■ WORK REQUIRED ■
Nothing but the lines from the one with "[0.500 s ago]" through the end of the listing below should appear in your reply, each copied exactly.

(SUPPLIED MATERIAL Opens)

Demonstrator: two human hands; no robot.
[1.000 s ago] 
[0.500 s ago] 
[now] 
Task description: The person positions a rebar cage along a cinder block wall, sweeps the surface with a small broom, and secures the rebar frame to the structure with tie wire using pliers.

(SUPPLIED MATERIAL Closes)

■ SOLUTION FOR THIS EXERCISE ■
[0.500 s ago] 
[now] 
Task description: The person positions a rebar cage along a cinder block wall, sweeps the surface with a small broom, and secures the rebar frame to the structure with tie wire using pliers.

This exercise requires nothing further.